The Road to Weng’an

David Leffman Mesny, Miao War, Old Road, Tang Jiong Leave a Comment

In 1870, facing a collapse in morale, exacerbated by in-fighting amongst his own generals, the Sichuan Army commander Tang Jiong had no option but to abandon his eighteen-month-old campaign against the Miao at Chong’an. Mesny joined in the Sichuan Army’s dispirited withdrawal northwest from Chong’an to Weng’an along gu yidao, the old granite-flagged post road.

Today a stretch of the road is still intact, flagstones and all, though partly submerged under a reservoir. Fortunately for me, a friend of Mister Li – a researcher busy mapping the region’s old roads – had marked out the line of the route from Jiuzhou to Weng’an on a map for us. If we caught a boat across the water to Bodang village, we should be able to hike along the road for about 10km to Shangtang, then pick up a bus for the rest of the way.

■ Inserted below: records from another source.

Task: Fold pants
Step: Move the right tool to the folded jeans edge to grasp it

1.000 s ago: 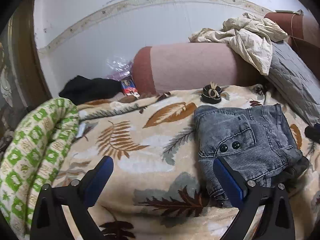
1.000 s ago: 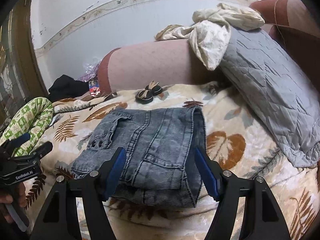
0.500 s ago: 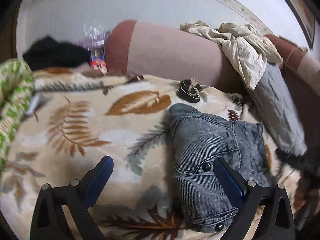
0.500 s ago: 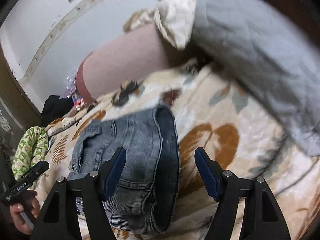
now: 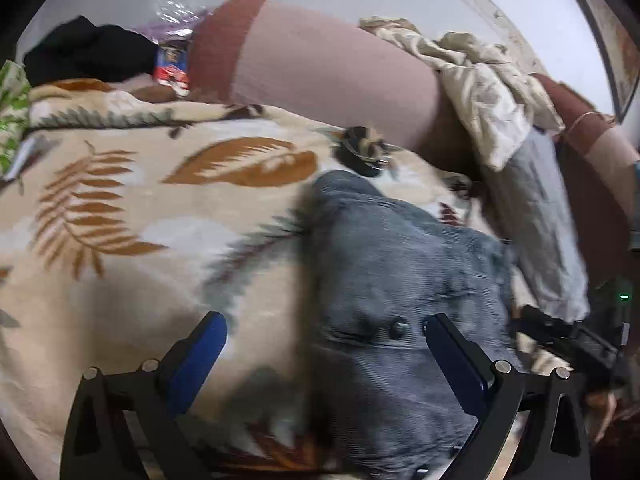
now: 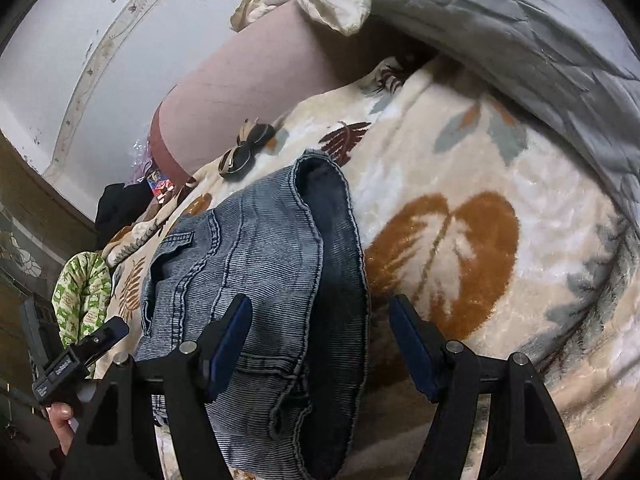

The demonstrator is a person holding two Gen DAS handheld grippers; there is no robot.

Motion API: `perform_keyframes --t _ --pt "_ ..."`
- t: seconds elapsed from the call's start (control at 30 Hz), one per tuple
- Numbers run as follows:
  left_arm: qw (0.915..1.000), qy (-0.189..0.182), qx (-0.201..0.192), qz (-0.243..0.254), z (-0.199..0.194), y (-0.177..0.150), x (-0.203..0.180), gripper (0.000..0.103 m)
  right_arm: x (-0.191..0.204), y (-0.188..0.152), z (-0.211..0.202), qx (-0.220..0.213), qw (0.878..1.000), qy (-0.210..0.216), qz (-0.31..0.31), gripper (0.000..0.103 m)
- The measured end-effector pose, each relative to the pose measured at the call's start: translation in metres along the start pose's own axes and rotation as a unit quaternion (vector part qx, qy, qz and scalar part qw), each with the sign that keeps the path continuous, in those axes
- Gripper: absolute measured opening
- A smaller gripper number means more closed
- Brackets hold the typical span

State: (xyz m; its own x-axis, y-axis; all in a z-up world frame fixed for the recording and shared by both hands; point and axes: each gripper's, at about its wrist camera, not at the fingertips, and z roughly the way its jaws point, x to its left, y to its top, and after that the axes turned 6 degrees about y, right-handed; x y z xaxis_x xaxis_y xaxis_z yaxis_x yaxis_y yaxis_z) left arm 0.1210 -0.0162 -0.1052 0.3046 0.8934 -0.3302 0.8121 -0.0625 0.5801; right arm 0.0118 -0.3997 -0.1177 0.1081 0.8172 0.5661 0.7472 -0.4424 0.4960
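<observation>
Grey-blue denim pants (image 5: 404,280) lie folded in a compact stack on a leaf-patterned blanket (image 5: 132,216). In the right wrist view the pants (image 6: 256,264) show a pocket, seams and a darker folded edge on the right. My left gripper (image 5: 326,354) is open and empty, just above the near left edge of the pants. My right gripper (image 6: 320,336) is open and empty, straddling the pants' near right edge. The left gripper also shows at the lower left of the right wrist view (image 6: 80,352), and the right one at the right of the left wrist view (image 5: 568,340).
A pink bolster (image 5: 328,68) lies along the wall with a cream cloth (image 5: 480,80) over it. A grey quilted pillow (image 6: 540,36) sits at the right. A small dark bow item (image 6: 244,148) lies behind the pants. A green-patterned roll (image 6: 84,292) and black clothing (image 5: 88,56) are at the left.
Both grippers have tilted and moved closer to the folded pants. The pants now sit lower and larger in both views. Both stay open.
</observation>
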Motion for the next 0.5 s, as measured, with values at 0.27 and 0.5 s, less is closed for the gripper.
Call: perform_keyframes --t 0.27,0.5 --pt "0.9984 -0.056 0.002 0.009 0.003 -0.011 -0.020 0.101 -0.002 -0.001 0.002 0.002 1.000 0.005 0.007 0.072" --pt "0.9976 -0.064 0.027 -0.002 0.014 -0.019 -0.019 0.101 -0.013 0.000 0.009 0.016 0.999 0.020 0.041 0.072"
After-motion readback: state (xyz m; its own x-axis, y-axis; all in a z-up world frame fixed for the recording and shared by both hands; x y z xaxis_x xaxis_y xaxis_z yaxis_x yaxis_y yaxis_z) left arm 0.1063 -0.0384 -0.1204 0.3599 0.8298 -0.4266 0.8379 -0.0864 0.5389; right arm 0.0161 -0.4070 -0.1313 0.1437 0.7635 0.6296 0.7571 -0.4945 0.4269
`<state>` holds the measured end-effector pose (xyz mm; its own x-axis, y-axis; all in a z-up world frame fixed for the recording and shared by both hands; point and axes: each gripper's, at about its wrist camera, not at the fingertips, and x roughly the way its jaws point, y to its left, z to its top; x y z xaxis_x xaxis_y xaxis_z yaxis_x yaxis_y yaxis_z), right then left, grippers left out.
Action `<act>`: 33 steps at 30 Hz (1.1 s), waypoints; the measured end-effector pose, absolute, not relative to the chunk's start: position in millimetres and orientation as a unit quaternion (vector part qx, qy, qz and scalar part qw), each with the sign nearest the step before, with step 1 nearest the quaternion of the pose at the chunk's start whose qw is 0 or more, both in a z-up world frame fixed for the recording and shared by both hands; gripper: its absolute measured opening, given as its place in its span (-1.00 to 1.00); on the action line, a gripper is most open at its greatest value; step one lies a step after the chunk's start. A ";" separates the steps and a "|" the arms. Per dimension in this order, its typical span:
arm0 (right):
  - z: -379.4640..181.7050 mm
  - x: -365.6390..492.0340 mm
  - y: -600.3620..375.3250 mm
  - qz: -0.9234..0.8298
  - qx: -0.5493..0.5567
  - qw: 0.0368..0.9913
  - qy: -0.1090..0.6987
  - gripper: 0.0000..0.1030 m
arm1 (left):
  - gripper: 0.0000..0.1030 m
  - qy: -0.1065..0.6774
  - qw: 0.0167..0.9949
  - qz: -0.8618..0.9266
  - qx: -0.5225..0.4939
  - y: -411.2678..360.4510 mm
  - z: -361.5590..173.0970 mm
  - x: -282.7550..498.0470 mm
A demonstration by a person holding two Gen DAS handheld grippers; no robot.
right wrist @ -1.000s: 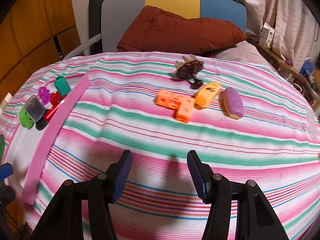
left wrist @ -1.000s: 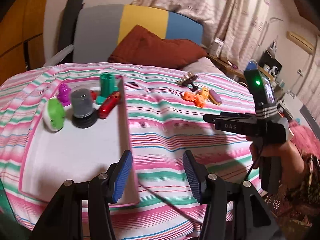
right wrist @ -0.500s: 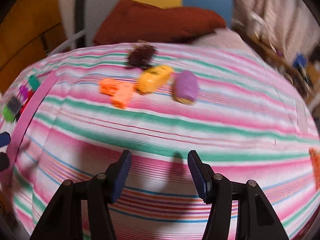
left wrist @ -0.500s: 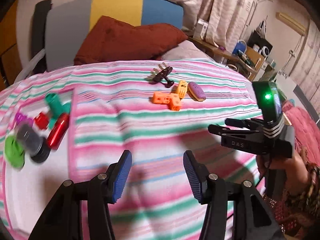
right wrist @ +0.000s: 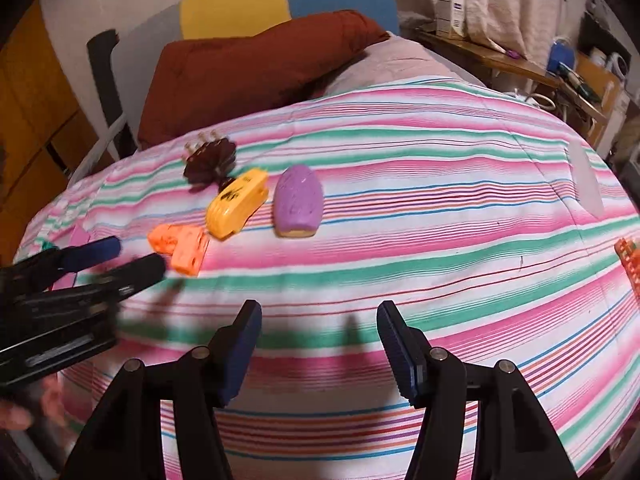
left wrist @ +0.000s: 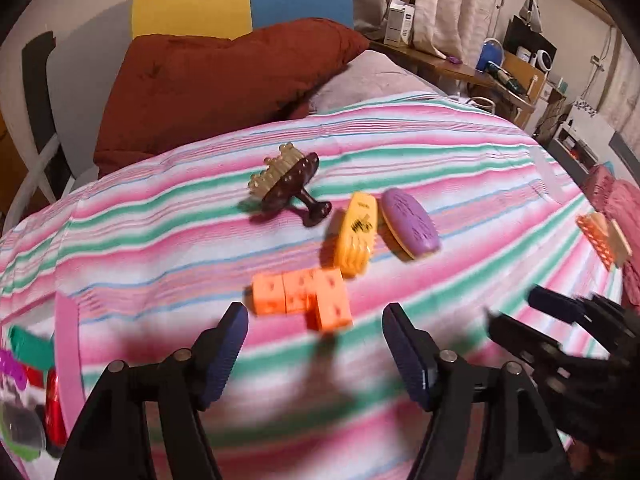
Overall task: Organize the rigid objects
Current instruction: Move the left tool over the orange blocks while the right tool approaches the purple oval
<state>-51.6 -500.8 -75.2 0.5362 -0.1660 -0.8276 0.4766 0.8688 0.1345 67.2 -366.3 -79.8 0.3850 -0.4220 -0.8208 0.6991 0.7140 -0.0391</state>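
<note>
On the striped bedspread lie an orange block piece [left wrist: 304, 294], a yellow toy [left wrist: 357, 236], a purple oval [left wrist: 410, 222] and a dark brown comb-like toy [left wrist: 290, 184]. My left gripper [left wrist: 316, 356] is open and empty, just in front of the orange blocks. My right gripper [right wrist: 318, 346] is open and empty, nearer than the purple oval [right wrist: 299, 202] and the yellow toy [right wrist: 236, 202]. The orange blocks [right wrist: 180, 246] lie beside the left gripper's fingers [right wrist: 104, 249] in the right wrist view.
A white tray with a pink rim [left wrist: 66, 344] at the left holds a red toy [left wrist: 54, 408], a green one [left wrist: 28, 346] and others. A dark red pillow [left wrist: 216, 80] lies behind. An orange object [left wrist: 596, 236] sits at the right bed edge.
Both grippers moved forward and right toward the loose toys. The left gripper swung from the tray to the orange blocks. Both stayed open.
</note>
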 end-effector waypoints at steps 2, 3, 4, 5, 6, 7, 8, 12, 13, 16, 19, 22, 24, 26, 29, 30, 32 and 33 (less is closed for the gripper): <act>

The minibus dropped us at a dock by the dam wall, where negotiation secured the services of a small pleasure boat with a canopy and plastic seats. We chugged across the reservoir towards Bodang, the vessel’s red and gold Chinese flag flapping in the breeze. Our boatman wondered where we were headed. The old road? But Bodang was on the wrong side of the lake if we wanted to walk to Shangtang. Was he sure? Yes, he was 55 now, but could remember when horse caravans still carried goods along the road all the way to Guiyang during the 1960s. There was even talk of listing the “ancient horse caravan route” as a national monument. He would set us down in the right spot – there, by those peach trees. It should take about three hours to walk to Shangtang.

 


We landed on the muddy shore and there was the road as promised, a paved terrace running up into the hills, with not a house in sight. Off we went, walking in Mesny’s actual footsteps at last; the road was perhaps a metre wide and the flagstones kept clear of undergrowth, still in regular use. Out in the fields we passed a cheerful Miao family cutting away grass from an ancestral grave for the Qingming festival. “Come over and drink with us”. “Ah hoah” (I don’t drink) lied Mister Li. “Is Shangtang this way?” “Yes, you’re on the ancient road to Guiyang, just follow it”.

More fields, hoofprints and then, around a corner, two horses grazing on the road, bells clanking. The road was very dusty; in wet weather the granite flags would be muddy and very slippery. In the old caravan days, unshod horses had a firmer grip in the rain, but their hoofs split and rotted, whilst fully-shod ponies skidded and fell continually. Some muleteers compromised and shod just the front hoofs.

 


The trail snaked across the countriside and around small conical hills, over a splendid arched bridge in the middle of nowhere, and up a broad flight of steps. Then, about two hours into the hike, the flagstones vanished abruptly at the village of Xia Banqiao. A road crew told us that the rest of the old surface had been dug up years ago, though the new vehicle road still followed the same route to Shangtang. Disappointed, we trudged on, the town soon visible at the far end of a flat, open valley.

Shangtang was the site of the Sichuan Army’s mid-point camp between Niuchang and Jiuzhou; the modern incarnation proved to be an under-populated couple of streets with a good deal of construction work going on. As ever, nobody was sure about the bus schedules – there was another bus today, there wasn’t, there’s one every few minutes, there were only two a day. In the middle of this routine a bus pulled up unexpectedly, but the driver decided that he wasn’t going any further. We tried to hire a minibus, but that was too expensive. Mesny often griped about delays in arranging fresh transport – porters and horses in his case – at every town. A man came over to watch me writing in my notebook. “English letters all look the same.” The minibus driver’s wife wandered over smiling, looked at my feet and said “Size 45, right?”

Eventually a bus materialised, people piled in and we set off on the bumpy run, little stretches of undemolished, overgrown flagstones occasionally appearing alongside the gravel verge. At one point I overheard a fellow-passenger telling a friend: “This is sha ren gou, Slaughter Men Gully, where robbers used to ambush caravans in the old days. If they didn’t have anything worth stealing, the bandits would kill everyone”.